Delinking Childcare Subsidies from Mother’s Employment Status
Parliamentary Question, 4 March 2020
Ms Anthea Ong asked the Minister for Social and Family Development whether the Ministry intends to delink the eligibility criteria of childcare subsidies from the mother’s employment status and, if no, what is the rationale keeping employment status as a criterion.
The Minister for Social and Family Development (Mr Desmond Lee): Mr Speaker, all parents, regardless of their working status, are supported with basic subsidies for childcare for their Singapore Citizen children. As working mothers need childcare while they are at work, the Government provides them with higher basic subsidies, as well as means-tested additional subsidies, if eligible. The mother’s working status is thus a criterion for higher subsidies.

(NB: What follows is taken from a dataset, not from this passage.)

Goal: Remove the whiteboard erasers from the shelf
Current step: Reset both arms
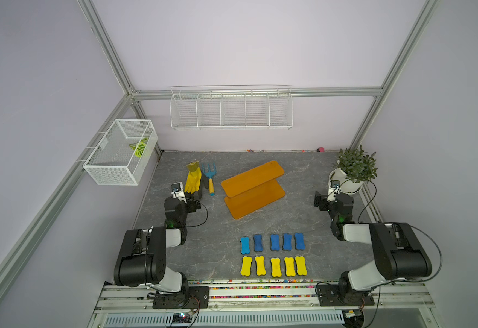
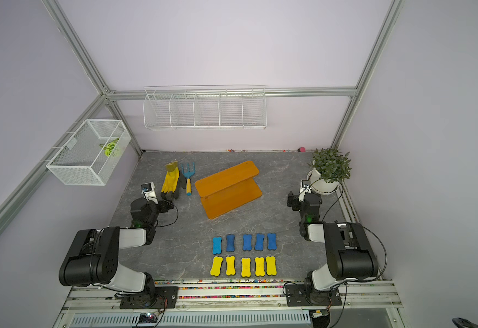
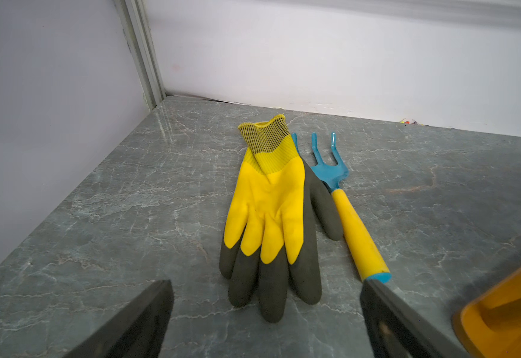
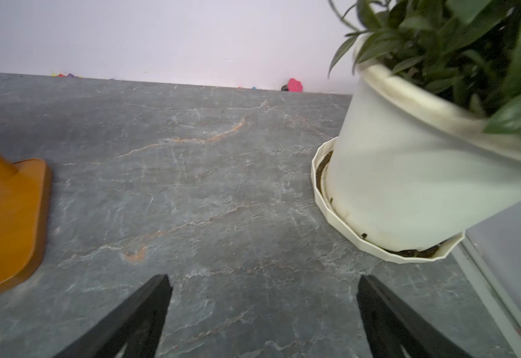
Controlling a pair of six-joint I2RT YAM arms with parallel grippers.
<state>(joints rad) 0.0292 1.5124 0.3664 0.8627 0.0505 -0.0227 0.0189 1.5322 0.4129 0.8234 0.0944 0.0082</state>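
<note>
The table (image 1: pixel 192 250) is a grey, marble-veined slab. It is boxed in by pale lilac walls and an aluminium frame (image 1: pixel 331 92).

The orange two-tier shelf (image 1: pixel 253 188) stands near the middle of the table, set at an angle, and its boards show only bare orange. All ten whiteboard erasers lie flat on the table in front of the shelf, toward the arm bases. They form a row of five blue erasers (image 1: pixel 274 242), with a row of five yellow erasers (image 1: pixel 275 267) just beyond it, farther from the shelf.

To the left of the shelf lie the yellow-and-black work gloves (image 1: pixel 193 179), with a blue hand rake (image 1: pixel 210 177) between them and the shelf. The left gripper (image 3: pixel 265 286) hovers by the glove fingertips with its jaws spread wide and nothing between them.

To the right of the shelf, a potted plant (image 1: pixel 354 167) sits in a white pot on a saucer. The right gripper (image 4: pixel 262 280) is near the pot over bare stone, its jaws equally wide and holding nothing.

On the back wall behind the shelf hangs a white wire basket (image 1: pixel 231 109) with five compartments. On the left wall, a mesh basket (image 1: pixel 120 152) holds a green leaf (image 1: pixel 139 148). A small pink object (image 1: pixel 320 149) lies where the table meets the back wall.
</note>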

Notwithstanding this, the Government does exercise flexibility where the mother is unable to work and yet requires childcare services. ECDA is planning to provide better subsidy support, especially for low-income families and will announce details at MSF’s Committee of Supply.
Non-working mothers who do not require full-day childcare can enrol their children in half-day kindergartens, which are shorter and often more affordable than full-day childcare programmes. There is, of course, KiFAS, which does not depend on working mother status. Families with children enrolled in kindergartens run by Anchor Operators and MOE may be eligible for means-tested kindergarten subsidies — as I said, KiFAS — which do not depend on the mother’s working status.
So, I urge the Member to wait another day or two.
Mr Speaker: Ms Anthea Ong.
Ms Anthea Ong (Nominated Member): Thank you, Sir. I thank the Minister for the response. Could I just ask, especially given that we are celebrating women this month, is there a reason why we only specify and link this eligibility criterion to the mother’s employment, and not the father’s?
Mr Desmond Lee: The subsidy was intended to support mothers who go to work. And the way to encourage them to return to the labour market, if they wish; and if they do, then, they can be assured that childcare will be supported.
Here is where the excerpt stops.